Elu, sera-t-il contrôlable ? M. Khan a été successivement favorable et hostile au dialogue avec l’Inde, tendre et sévère avec les talibans. Depuis trois ans, il mesure ses dénonciations de l’Occident. Mais un coup de sang est vite arrivé : en 2012, il avait osé suggérer que l’armée abatte les drones américains qui frappaient des militants islamistes dans les régions tribales, à la frontière afghane.
Les militaires fréquentent cependant de longue date le personnage. Il était revenu au cricket en 1987 à la demande du président putschiste Mohammad Zia Ul-Haq. Il a côtoyé le général Pervez Musharraf, avant de s’en écarter en fin de règne, en 2007. Il a surtout été proche de Hamid Gul, l’ancien chef des services secrets militaires pakistanais (Inter Services Intelligence), et grand soutien du « djihad » antisoviétique en Afghanistan, durant les années 1980. En 2013, le Tehrik-e taliban Pakistan, les talibans pakistanais, avait tenté sans succès de se faire représenter par « Taliban Khan » dans des pourparlers avec le gouvernement.
Selon les résultats préliminaires, M. Khan pourrait enlever au PML-N le gouvernement régional de son fief, le Pendjab, la région la plus peuplée du pays, celle dont l’essentiel des élites politiques et militaires sont issues. Il a embrassé la cause du sud déshérité de la province. Il entend la réorganiser en cent jours, sans préciser comment ni dans quel ordre.
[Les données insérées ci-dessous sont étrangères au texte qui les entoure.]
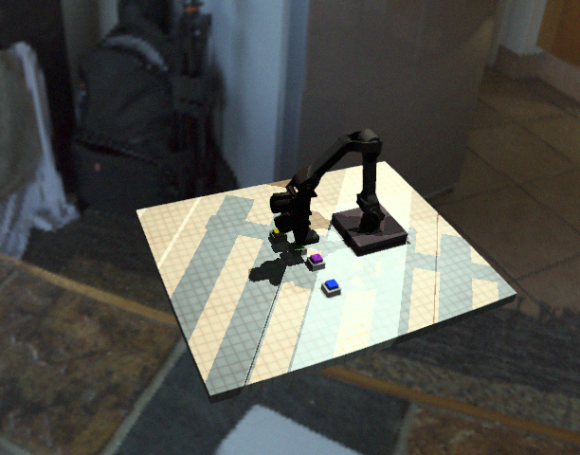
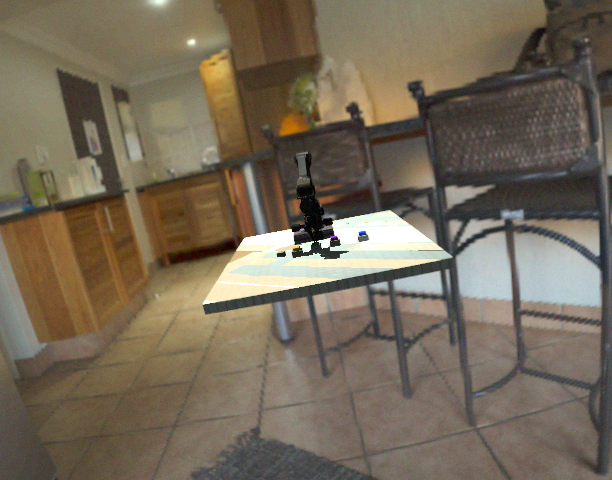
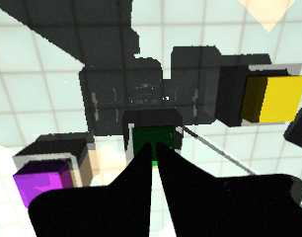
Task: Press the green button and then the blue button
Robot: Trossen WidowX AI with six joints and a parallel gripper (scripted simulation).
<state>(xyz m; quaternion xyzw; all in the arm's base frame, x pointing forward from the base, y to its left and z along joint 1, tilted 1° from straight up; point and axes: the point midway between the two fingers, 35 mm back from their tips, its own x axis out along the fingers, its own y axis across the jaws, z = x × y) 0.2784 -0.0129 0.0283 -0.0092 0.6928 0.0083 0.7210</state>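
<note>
The green button (image 1: 299,246) (image 3: 153,134) is in dark shadow, its cap partly covered by the fingertips in the wrist view. My gripper (image 1: 299,242) (image 3: 153,147) is shut, with nothing visible between its fingers. It points down with its tips over the green cap; whether they touch it or the cap is pushed down I cannot tell. The blue button (image 1: 332,283) (image 2: 362,234) stands apart, beyond the purple one, with its cap up. It is outside the wrist view.
A purple button (image 1: 316,258) (image 2: 334,239) (image 3: 44,183) and a yellow button (image 1: 276,231) (image 2: 296,248) (image 3: 285,99) flank the green one. A small dark block (image 2: 281,253) (image 3: 298,129) lies beside the yellow button. The arm's base (image 1: 381,236) stands behind the buttons.
</note>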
« M. Khan est un héros du cinéma d’action pakistanais : il est le macho qui résout tous les problèmes, une arme à la main, en une demi-heure » dit Asma Faiz, professeure de sciences politiques à la Lahore university of management sciences. Il a promis la naissance d’un « Etat-providence islamique », dix millions d’emplois et cinq millions de logements neufs. Rares sont les analystes qui jugent ces annonces crédibles.